The first time I taught prenatal yoga, I imagined pregnancy to be a beautiful time filled with glowing moms-to-be and sweet baby kicks. To open my first class, I told my students, “you are so full of divine feminine goddess beauty right now!”
Well…they looked at me like I was nuts.
They weren’t sleeping, they had to pee constantly and they felt like their body had been possessed by an alien. Who knew?
Pregnancy is full of change, and change brings stress and anxiety during pregnancy. Our bodies offer up new discomforts every day, even every moment. Our mind is racing with different possible outcomes and a long to-do list of all of the things that we need to do. And our emotions – fueled by hormones – bump into each other: excitement and fear. Gratitude and misery. Hope and doubt.
Anxiety during pregnancy is becoming increasingly common – some say that it has now beats out depression as the most common pregnancy-related condition.
Because of all the unknowns, there’s so much to worry about. You worry about yourself. You worry about your baby. And then you worry about whether the worry is bad for baby.
Thankfully, there are several ways to help calm this anxiety during pregnancy and the first one is this – know that you are not alone and that almost every mom-to-be has the exact same worries as you.
The first step towards easing your anxiety during pregnancy is finding support from friends, family and healthcare professionals. If you’re worried about a strange new feeling or symptom, of course check with your healthcare provider. Often their assurance that what you’re experiencing is perfectly normal will calm your mind. Then, if what you need is a comforting voice or listening ear, reach out to your loved ones.
For some, reaching out can be difficult. We think of ourselves as independent individuals, and we want to be able to handle whatever comes our way. However, when we are pregnant, we have an opportunity to step into the Divine Feminine part of us, that part that knows we’re better together.

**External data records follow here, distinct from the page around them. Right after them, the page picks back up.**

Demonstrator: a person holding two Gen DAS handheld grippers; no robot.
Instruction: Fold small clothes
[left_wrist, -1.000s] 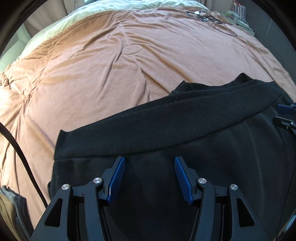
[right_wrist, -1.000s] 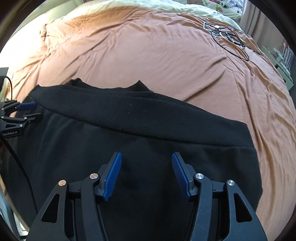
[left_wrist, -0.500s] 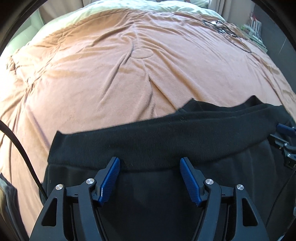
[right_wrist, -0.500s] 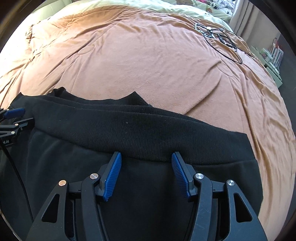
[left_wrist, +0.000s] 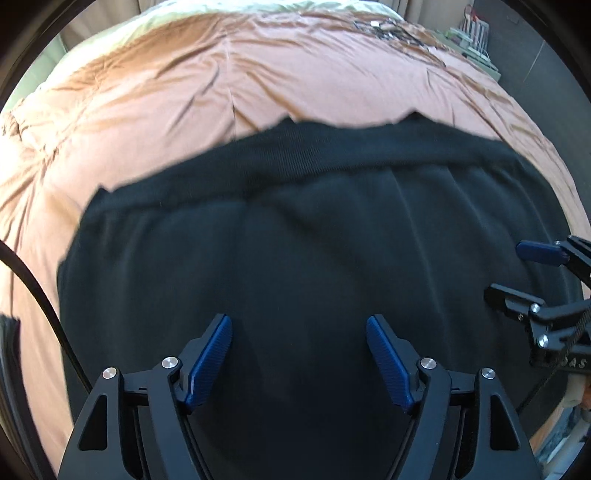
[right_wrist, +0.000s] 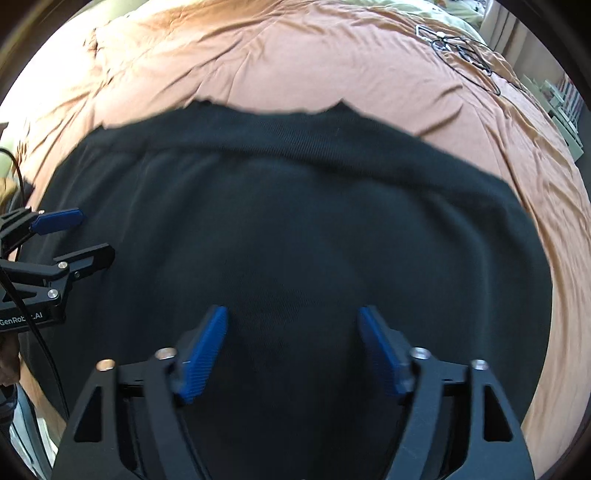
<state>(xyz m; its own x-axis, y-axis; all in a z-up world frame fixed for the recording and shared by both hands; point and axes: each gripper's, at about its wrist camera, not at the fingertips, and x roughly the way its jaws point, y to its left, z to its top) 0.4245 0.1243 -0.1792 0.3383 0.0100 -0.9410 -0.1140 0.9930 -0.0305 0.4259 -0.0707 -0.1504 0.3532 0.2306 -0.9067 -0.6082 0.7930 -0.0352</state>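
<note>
A black knit garment with a ribbed band along its far edge (left_wrist: 295, 240) lies spread flat on the rust-orange quilted bedspread (left_wrist: 221, 85) of a bed, its band running across the far side and two small points of a layer beneath poking out past it. The left gripper (left_wrist: 299, 356) hangs over the near half of the cloth with its blue-padded fingers (left_wrist: 208, 358) spread wide; its jaws have just been opening, and nothing is pinched between them, only the fabric lying below. The right gripper (right_wrist: 293, 349) is in the same condition over the other half, fingers (right_wrist: 201, 354) parted after just opening, empty. Each gripper shows at the edge of the other's view, side by side above the garment. By the look of it, at least one fold is laid, since a second layer peeks out under the band, and the cloth has been let go. The piece is still wide, so further folds probably remain. A tangle of thin dark cable (right_wrist: 461, 48) lies well apart on the far corner of the bed.
</note>
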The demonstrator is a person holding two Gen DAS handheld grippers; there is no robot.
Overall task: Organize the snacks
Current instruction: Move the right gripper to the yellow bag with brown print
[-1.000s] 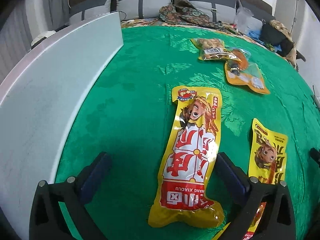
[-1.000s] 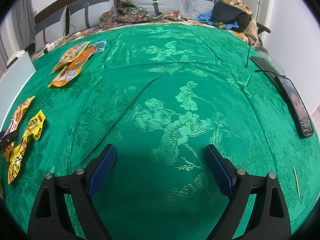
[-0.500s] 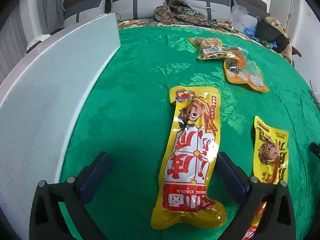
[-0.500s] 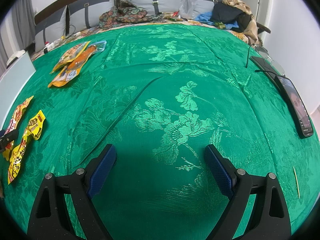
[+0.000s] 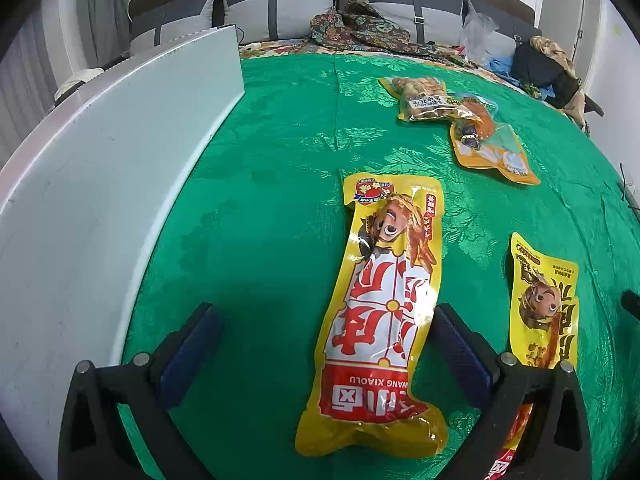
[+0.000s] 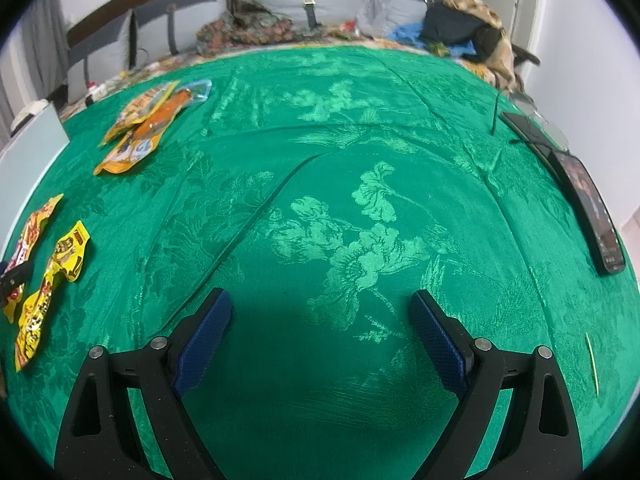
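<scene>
The left gripper has crept a little forward over the green tablecloth, so the long yellow snack packet now sits slightly deeper between its wide-open jaws than it did a second ago, with the right fingertip just beside the packet's edge and the left one well clear of it. That small advance suggests the hand is lining up to grab this packet, though nothing is held yet and no sorting looks done. The packet lies flat, lengthwise to the camera, near the white board standing along the left side. A smaller yellow packet lies just to its right, and two more, a peanut packet overlapping an orange packet, lie farther back; none of them has shifted. The right gripper has not moved at all compared with the earlier frames: it hovers over bare cloth with its jaws spread wide and empty, well away from the snacks, with a phone lying at the table's right edge. The next move probably needs the left jaws centred over the packet before closing.
</scene>
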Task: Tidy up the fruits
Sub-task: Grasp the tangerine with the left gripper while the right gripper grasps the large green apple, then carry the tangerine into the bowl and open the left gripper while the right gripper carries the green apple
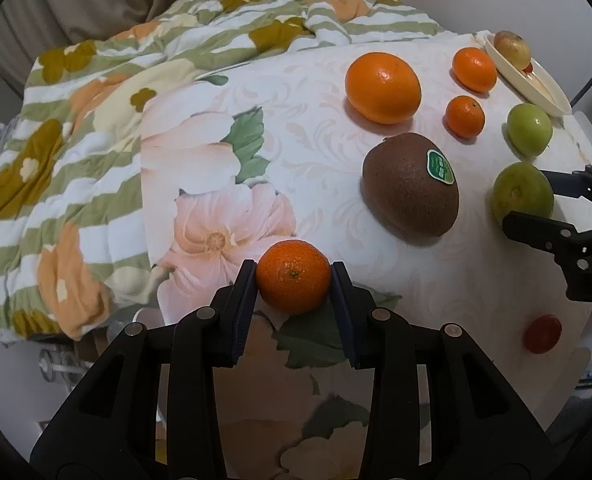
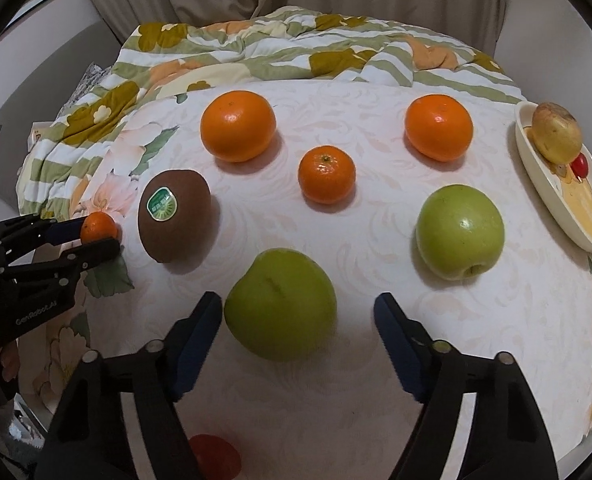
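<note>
Left tool (image 1: 293,285) was pinching a small mandarin (image 1: 293,282) at the tabletop's left edge, ready to lift. Right tool (image 2: 297,318) was spread around a green apple (image 2: 280,304) near the front edge, pads not touching both sides. Plate (image 2: 535,184) sat at the right edge, likely the destination.

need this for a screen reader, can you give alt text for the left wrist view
The left gripper is shut on a small mandarin on a floral tablecloth. Beyond lie a kiwi, three more orange fruits and two green apples; the right gripper straddles the nearer apple.
</note>
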Tool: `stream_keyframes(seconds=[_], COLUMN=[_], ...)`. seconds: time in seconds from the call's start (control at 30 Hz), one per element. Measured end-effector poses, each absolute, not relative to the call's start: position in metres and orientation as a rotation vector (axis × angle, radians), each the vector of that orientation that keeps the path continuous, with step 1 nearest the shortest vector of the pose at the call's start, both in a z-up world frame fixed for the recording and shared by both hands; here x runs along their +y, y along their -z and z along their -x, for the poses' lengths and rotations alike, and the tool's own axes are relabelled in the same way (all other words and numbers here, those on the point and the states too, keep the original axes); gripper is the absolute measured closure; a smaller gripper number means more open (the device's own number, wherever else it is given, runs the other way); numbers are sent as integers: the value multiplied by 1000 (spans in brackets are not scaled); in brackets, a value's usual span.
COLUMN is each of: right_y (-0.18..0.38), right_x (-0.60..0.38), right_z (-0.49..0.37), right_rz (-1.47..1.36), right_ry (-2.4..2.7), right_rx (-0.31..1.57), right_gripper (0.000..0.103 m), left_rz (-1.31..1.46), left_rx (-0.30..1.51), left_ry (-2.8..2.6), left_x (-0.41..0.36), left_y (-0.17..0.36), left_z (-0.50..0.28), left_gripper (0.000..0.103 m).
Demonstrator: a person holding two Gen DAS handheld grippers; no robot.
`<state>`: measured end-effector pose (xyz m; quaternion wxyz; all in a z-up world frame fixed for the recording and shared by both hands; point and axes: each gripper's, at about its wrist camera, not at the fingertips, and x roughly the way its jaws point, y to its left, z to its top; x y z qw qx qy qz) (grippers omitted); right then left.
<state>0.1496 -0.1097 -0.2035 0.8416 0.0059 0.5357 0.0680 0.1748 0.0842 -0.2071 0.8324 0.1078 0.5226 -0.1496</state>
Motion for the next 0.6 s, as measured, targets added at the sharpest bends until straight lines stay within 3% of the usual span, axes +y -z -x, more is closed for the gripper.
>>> stream_keyframes(seconds=[0.23,0.6], right_y=[209,189], right_x=[-104,-97], right_z=[-153,-147], right_rz=[-15,-10], right_ry=[-158,-191], right_rx=[1152,1099], right_gripper=[52,52], left_rz=[-189,-137], left_rx=[1116,1102], left_ry=[300,261], left_x=[89,99], left_y=[207,193], left_z=[-168,-155], left_gripper=[59,59])
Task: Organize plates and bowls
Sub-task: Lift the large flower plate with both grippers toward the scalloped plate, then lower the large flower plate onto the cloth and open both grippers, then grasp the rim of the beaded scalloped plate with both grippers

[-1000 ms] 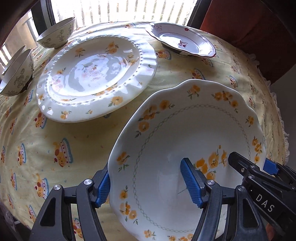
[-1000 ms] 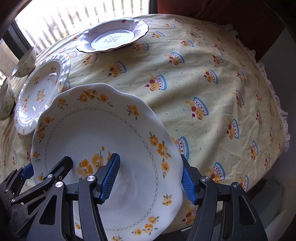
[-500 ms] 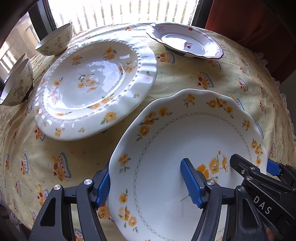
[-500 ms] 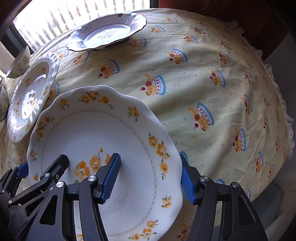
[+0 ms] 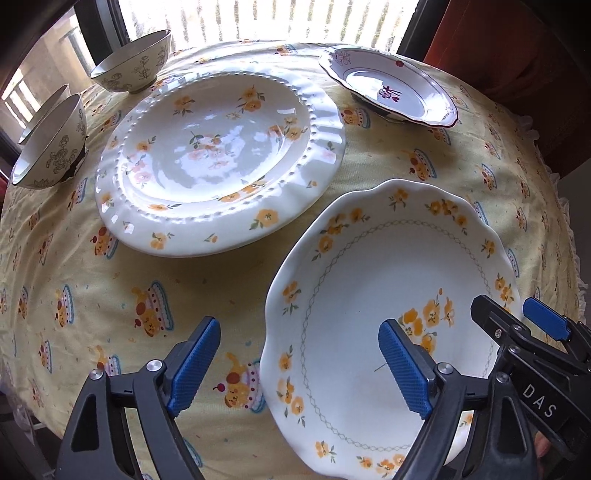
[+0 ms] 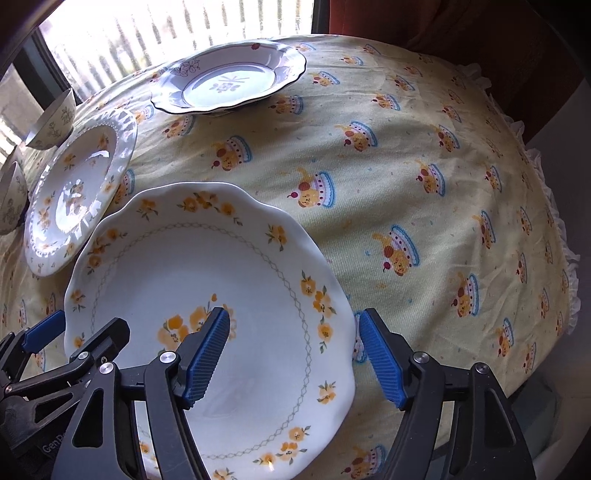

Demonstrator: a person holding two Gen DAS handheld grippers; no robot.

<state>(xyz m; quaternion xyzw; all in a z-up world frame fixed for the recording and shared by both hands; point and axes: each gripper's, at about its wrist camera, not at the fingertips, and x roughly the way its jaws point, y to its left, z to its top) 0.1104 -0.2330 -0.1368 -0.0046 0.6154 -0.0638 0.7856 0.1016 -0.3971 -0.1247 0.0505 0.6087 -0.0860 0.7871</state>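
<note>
A scalloped white plate with orange flowers is near the table's front edge. My left gripper is open, straddling the plate's left rim without touching it. My right gripper is open, straddling its right rim. A large beaded flowered plate sits behind to the left. A purple-rimmed deep plate sits at the back. Three patterned bowls stand at the far left, two of them stacked.
The round table carries a yellow cloth with a frilled edge that drops off at right. A window with bars is behind the table. A dark red chair back stands at the back right.
Both grippers have opened wider. The left one has drawn its left pad off the plate's rim. The plate has settled lower toward the cloth, and both views have pulled back slightly.
</note>
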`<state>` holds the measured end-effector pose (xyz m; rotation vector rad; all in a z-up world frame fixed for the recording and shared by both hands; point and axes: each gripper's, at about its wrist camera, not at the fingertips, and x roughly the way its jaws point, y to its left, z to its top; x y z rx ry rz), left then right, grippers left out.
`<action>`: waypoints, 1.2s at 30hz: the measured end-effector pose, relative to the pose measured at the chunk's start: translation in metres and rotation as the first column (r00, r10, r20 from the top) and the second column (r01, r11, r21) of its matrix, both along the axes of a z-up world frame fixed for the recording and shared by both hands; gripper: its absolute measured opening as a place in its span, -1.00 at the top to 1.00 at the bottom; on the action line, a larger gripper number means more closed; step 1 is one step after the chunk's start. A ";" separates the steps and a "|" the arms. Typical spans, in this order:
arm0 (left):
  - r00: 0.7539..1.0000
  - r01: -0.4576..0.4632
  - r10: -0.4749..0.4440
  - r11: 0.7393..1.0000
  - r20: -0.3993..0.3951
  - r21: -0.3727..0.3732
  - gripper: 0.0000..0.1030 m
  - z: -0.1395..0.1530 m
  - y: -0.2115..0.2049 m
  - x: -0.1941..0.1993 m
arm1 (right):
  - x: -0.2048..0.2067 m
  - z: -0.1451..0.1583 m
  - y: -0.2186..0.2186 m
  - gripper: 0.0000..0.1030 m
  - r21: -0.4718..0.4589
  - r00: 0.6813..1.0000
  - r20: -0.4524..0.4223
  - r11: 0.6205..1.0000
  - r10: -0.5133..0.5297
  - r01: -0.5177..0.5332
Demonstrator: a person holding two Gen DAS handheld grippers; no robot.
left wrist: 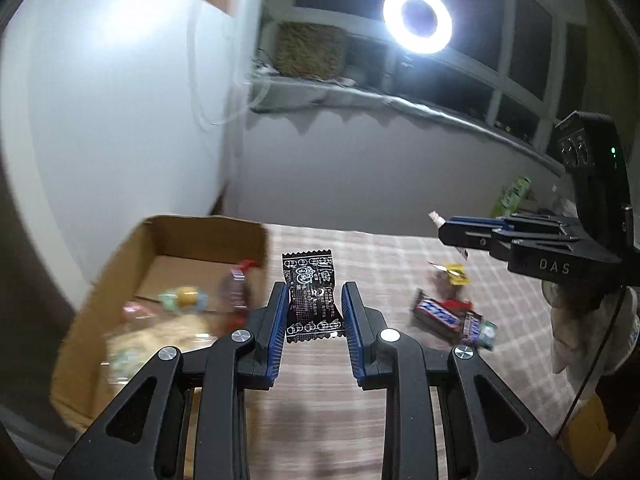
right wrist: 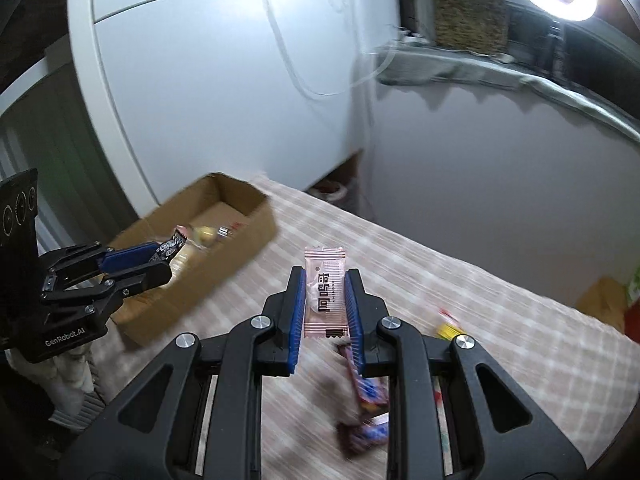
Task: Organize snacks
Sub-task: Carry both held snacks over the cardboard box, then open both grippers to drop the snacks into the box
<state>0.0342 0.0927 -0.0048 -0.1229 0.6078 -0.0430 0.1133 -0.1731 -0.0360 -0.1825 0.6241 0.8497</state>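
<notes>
Jaws clamped: your left gripper (left wrist: 315,304) pinches black packet (left wrist: 313,295), right gripper (right wrist: 325,300) pink packet (right wrist: 324,292) | both held edgewise, clear of desk (left wrist: 360,380) | cardboard box (left wrist: 168,240), left of frame, likely destination.

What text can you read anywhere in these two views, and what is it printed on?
"DAS": side of the right gripper.
"GenRobot.AI": body of the left gripper.
Dark brown characters on the pink sachet in the right jaws: not legible to me.
White print on the black sachet in the left jaws: too small.
Chocolate bar on the tablecloth: lettering blurred.
</notes>
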 end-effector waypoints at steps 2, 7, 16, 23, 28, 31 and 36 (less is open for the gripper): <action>0.999 -0.039 0.039 0.999 0.006 -0.001 0.51 0.002 0.018 -0.005 | -0.002 0.002 0.020 0.60 -0.003 1.000 0.001 1.000 0.030 -0.030; 0.992 -0.124 0.124 0.992 0.005 -0.004 0.51 0.001 0.055 -0.019 | -0.011 0.003 0.064 0.60 -0.005 0.995 -0.011 0.995 0.104 -0.104; 0.974 -0.224 0.224 0.974 -0.022 -0.014 0.51 -0.012 0.096 -0.037 | -0.023 -0.003 0.122 0.60 -0.027 0.981 -0.037 0.981 0.192 -0.193; 0.968 -0.246 0.244 0.969 -0.053 -0.031 0.50 -0.023 0.104 -0.037 | -0.023 -0.017 0.161 0.60 -0.055 0.968 -0.086 0.969 0.234 -0.239; 0.965 -0.255 0.253 0.967 -0.068 -0.024 -0.27 -0.026 0.102 -0.036 | -0.023 -0.021 0.172 -0.18 -0.064 0.970 -0.111 0.972 0.217 -0.225; 0.965 -0.256 0.254 0.966 -0.064 -0.028 -0.37 -0.025 0.100 -0.037 | -0.021 -0.016 0.164 -0.55 -0.019 0.976 -0.102 0.980 0.195 -0.198; 0.966 -0.254 0.252 0.966 -0.063 -0.035 -0.38 -0.023 0.097 -0.036 | -0.019 -0.010 0.149 -0.56 -0.019 0.983 -0.088 0.987 0.159 -0.161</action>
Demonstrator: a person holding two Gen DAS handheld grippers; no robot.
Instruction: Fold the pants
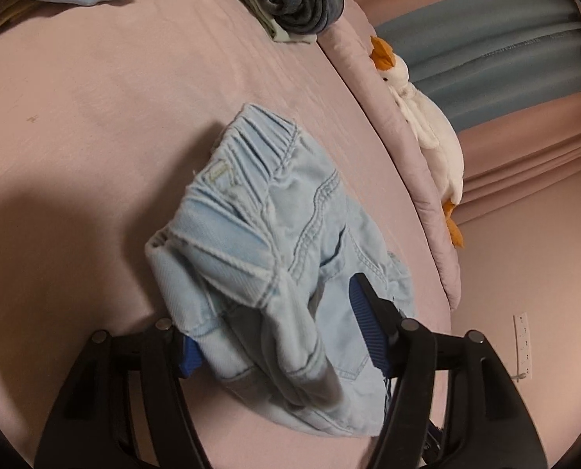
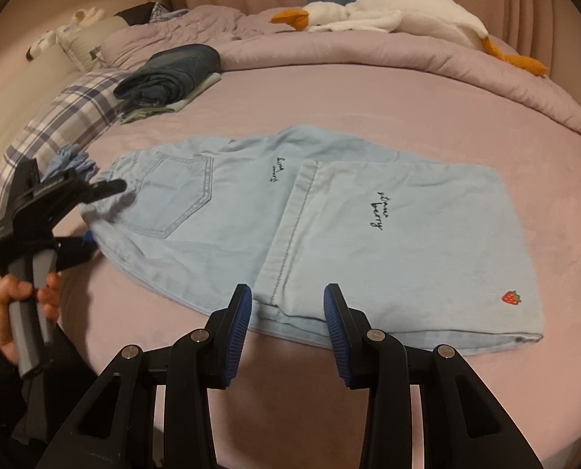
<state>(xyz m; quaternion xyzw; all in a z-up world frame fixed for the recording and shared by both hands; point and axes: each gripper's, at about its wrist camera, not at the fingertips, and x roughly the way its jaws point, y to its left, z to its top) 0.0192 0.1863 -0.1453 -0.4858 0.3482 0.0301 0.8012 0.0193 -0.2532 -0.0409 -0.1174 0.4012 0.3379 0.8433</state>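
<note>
Light blue pants (image 2: 298,226) lie folded on the bed (image 2: 427,90), just ahead of the spread, empty right gripper (image 2: 286,312). Only the left wrist view shows the waistband bunched between the left gripper's (image 1: 282,312) spread fingers; whether they pinch it is unclear.

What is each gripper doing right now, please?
Left gripper: open, pants waistband loose between its jaws.
Right gripper: open, holding nothing.

Pants (image 2: 290,226) lie on the bed (image 2: 368,93), folded clothes (image 2: 169,78) behind, plush goose (image 2: 388,15) beyond
</note>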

All of the support we need and deserves come through connection. If this is hard for you, let baby motivate you to be able to access this more interdependent, receptive, feeling-your-way-forward part of you. And try thinking of it as practice for later. Once baby arrives, being able to ask for help will be a skill you’ll be glad you cultivated.
Take Time for YOU (and baby)
As hard as it may be, take the time to slow down. Exhaustion can make anxiety during pregnancy worse. Think of resting as a productive – and necessary – part of pregnancy. Lying down for even 15 minutes gives your body a chance to recover. Consider learning to meditate and to fully use your breath.
Reset your parasympathetic nervous system (responsible for “rest-and-digest” or feed-and-breed” activities) by learning how to exhale fully. This reset will relax your blood pressure, slow down your heart rate and reduce the firing of neurons in your brain.
Try breathing in through your nose and whisper “ha” as you slowly exhale for twice as long. Think of drawing your baby toward the back of your body as your pelvis becomes heavy. Notice that when you relax your lower body into the embrace of the earth, there’s more space for baby and breath.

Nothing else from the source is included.